A Wyoming man has sued Girls and Boys Town, saying he was molested more than two dozen times by a priest in the mid-1980s.

Darren Boudreau, 34, filed a lawsuit last week in Douglas County District Court against Boys Town and the Rev. Richard Colbert, who was removed from the home for troubled teens in 1988.

Boudreau said Colbert, who is currently a priest in Missouri, assaulted him at least 25 times from mid-1985 to mid-1986 while he lived and studied at Boys Town.

Colbert, pastor at St. Ann Catholic Church in Warsaw, Mo., could not be reached for comment. His secretary said he was out of the office until Thursday.

Boys Town officials and an attorney representing the supervisor of Colbert's religious order said the matter would be investigated.

The suit said leaders of the west Omaha facility failed to supervise Colbert while Colbert was a priest and a religion teacher at the home.

In a 2003 interview with The World-Herald, Colbert denied any sexual wrongdoing while at Boys Town.

Colbert acknowledged that he was investigated for an incident involving a Boys Town student who was being treated for a seizure disorder at the St.
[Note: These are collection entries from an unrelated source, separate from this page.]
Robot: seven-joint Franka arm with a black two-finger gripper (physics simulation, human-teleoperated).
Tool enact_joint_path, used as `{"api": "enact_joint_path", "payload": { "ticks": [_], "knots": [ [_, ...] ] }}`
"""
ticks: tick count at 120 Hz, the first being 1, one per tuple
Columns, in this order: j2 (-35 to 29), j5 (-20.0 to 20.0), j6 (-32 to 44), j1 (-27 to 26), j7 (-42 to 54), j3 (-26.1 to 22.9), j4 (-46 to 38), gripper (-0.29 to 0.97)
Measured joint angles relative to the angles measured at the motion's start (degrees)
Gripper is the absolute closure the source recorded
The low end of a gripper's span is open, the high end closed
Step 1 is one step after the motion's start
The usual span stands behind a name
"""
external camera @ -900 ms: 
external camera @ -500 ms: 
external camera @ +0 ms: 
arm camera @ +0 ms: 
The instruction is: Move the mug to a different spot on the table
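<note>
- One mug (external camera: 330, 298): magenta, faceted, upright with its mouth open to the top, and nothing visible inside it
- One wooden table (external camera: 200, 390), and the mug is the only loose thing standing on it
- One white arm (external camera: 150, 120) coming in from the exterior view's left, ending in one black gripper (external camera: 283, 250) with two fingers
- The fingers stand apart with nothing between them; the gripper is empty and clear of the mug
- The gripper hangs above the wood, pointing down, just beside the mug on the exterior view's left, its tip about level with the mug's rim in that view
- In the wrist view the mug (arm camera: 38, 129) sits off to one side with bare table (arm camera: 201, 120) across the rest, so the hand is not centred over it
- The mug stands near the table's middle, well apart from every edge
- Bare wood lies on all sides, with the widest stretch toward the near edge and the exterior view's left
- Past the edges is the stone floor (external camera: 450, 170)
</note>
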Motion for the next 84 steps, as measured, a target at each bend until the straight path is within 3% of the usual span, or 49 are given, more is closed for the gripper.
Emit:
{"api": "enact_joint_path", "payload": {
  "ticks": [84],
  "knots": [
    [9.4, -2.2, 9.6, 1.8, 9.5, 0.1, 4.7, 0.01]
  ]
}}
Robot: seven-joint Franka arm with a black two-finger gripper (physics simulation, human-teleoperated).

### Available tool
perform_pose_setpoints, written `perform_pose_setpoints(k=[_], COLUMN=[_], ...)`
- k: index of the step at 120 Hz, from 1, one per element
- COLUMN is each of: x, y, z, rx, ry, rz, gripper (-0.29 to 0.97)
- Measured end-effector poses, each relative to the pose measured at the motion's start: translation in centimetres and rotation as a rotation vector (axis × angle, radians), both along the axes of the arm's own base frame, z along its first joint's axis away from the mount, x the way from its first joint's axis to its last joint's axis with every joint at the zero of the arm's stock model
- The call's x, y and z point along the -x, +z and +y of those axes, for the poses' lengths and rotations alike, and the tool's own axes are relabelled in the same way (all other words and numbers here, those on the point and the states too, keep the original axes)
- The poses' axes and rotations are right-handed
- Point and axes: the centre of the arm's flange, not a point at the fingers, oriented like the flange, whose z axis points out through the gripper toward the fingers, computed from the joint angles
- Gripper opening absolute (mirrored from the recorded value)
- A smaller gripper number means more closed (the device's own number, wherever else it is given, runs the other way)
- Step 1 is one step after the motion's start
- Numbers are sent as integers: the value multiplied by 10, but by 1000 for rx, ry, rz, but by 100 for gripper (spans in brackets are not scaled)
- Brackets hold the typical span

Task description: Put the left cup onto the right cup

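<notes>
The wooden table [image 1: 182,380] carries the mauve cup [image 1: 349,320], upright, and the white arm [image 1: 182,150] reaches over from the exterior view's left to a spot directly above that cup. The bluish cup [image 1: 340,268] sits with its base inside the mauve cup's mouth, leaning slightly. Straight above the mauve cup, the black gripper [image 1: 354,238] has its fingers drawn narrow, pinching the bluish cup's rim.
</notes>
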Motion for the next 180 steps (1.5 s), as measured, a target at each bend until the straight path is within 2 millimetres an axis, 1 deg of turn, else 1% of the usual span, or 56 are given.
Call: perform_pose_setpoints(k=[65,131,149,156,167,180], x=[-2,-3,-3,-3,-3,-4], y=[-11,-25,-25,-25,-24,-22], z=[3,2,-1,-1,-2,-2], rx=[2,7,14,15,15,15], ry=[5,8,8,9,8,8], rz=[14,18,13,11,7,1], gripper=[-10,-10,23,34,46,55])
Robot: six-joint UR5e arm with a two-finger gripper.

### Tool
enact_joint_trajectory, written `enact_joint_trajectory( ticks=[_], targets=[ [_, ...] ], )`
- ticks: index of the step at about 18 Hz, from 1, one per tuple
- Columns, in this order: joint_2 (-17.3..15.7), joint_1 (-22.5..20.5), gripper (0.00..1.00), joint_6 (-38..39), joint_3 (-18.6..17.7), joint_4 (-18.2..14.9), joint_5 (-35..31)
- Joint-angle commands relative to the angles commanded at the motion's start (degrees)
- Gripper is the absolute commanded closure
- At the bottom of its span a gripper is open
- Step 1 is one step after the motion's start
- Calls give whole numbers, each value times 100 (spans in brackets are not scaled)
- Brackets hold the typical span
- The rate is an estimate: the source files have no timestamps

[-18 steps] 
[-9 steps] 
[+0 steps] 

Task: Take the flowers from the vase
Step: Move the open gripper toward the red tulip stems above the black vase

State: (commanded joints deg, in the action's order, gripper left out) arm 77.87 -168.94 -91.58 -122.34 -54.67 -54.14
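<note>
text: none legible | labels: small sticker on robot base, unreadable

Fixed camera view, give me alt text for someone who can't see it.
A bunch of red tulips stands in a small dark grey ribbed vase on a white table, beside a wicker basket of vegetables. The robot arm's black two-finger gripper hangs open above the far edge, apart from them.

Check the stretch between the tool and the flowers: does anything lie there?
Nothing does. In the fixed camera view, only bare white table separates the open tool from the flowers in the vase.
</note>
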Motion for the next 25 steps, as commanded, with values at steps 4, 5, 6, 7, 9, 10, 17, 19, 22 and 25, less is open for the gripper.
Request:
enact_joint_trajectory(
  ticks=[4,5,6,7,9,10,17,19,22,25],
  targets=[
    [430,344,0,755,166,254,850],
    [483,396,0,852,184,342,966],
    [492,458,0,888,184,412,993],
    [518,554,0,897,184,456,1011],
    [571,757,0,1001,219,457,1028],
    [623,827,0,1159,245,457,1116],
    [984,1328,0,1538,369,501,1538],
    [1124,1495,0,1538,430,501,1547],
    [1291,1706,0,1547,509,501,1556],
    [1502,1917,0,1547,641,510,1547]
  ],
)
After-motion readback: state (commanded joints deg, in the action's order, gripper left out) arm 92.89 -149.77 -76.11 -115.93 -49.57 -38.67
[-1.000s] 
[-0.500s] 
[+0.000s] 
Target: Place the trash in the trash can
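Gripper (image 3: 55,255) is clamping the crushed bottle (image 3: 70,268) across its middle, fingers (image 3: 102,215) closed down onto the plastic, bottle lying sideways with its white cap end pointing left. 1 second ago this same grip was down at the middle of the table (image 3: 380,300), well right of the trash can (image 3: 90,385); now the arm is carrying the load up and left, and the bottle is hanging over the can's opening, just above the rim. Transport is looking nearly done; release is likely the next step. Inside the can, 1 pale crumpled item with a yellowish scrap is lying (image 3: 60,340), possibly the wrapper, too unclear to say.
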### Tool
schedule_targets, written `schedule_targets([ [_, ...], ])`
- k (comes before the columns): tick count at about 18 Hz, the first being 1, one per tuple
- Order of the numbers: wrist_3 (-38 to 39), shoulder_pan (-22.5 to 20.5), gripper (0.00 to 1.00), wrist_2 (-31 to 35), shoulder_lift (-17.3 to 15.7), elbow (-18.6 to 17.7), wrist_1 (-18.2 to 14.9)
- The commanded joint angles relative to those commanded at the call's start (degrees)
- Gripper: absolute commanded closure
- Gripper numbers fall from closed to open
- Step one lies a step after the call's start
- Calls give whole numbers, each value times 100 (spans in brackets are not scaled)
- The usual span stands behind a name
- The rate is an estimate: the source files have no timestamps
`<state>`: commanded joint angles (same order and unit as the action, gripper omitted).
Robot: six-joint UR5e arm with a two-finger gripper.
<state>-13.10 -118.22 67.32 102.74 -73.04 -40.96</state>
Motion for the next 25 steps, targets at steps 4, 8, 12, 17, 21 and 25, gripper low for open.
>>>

Joseph Center for Mental Health. He said the incident involved him touching the boy in his "thigh, rump area" over his clothes to calm the boy while the boy was having a seizure.

Colbert said the relationship he had with the student -- which involved several dinner outings -- was inappropriate but said it was not sexual. The boy had alleged the relationship was sexual but later recanted that allegation.

Boudreau said he was not the boy referred to in that investigation -- nor did he suffer from a seizure disorder.

In fact, Boudreau said, he didn't reveal the extent of Colbert's abuse until a couple of years ago, when he underwent counseling to deal with his mental illnesses. Boudreau said he has been in and out of psychiatric wards for the past decade.

In the lawsuit, Boudreau said he has suffered from severe depression since childhood -- depression that caused him to repress memories of the assaults. Colbert's assaults, he said, scarred him for life.

Boudreau, who was at Boys Town from 1985 to 1989, alleges that Colbert performed sex acts on him and coerced him into performing sex acts on the priest. The lawsuit claims Colbert developed "unhealthy, psychologically dependent relationships" with male students "to recruit them for sex."

Boudreau's attorney, Patrick Noaker, whose firm represents other people alleging priest assaults at Boys Town and across the country, said Boys Town failed in its duty to protect Boudreau and other students by not adequately supervising Colbert.

In 2003, James Martin Davis, an attorney representing Boys Town, said the Rev. Val Peter, then the executive director, handled the investigation of Colbert personally and swiftly.

A dozen employees described Colbert's removal as hushed -- a charge Peter and Boys Town denied.

After leaving Boys Town in 1988, Colbert went to work in Missouri. He served three Missouri parishes before landing at Warsaw, a resort town of 2,000 near Truman Lake, 80 miles southeast of Kansas City.

Before Boys Town, he was at parishes in North Dakota, Missouri, Minnesota and Nebraska City.

After sex abuse allegations surfaced against priests nationwide in 2002, the Rev. Mark Miller, Colbert's former supervisor, said he reviewed the incident with the boy at the hospital and again decided not to remove Colbert from the ministry.

In 2003, Girls and Boys Town denied Colbert's claims that he, Boys Town and his priestly order agreed that Colbert should leave Boys Town.

Instead, Boys Town released a statement then that called Colbert's termination "involuntary and unilateral on the part of Boys Town."

Tuesday, the Rev. Steve Boes, who succeeded Peter as executive director of Boys Town, released a statement saying Boys Town would continue "our standard of thoroughly investigating allegations of any activity that would harm a child.

"We are not negligent, sloppy, nor cover things up; and we have a record and reputation to back that," Boes said in the statement. "If anyone abuses a child, we will go after that person and prosecute to the fullest extent of the law."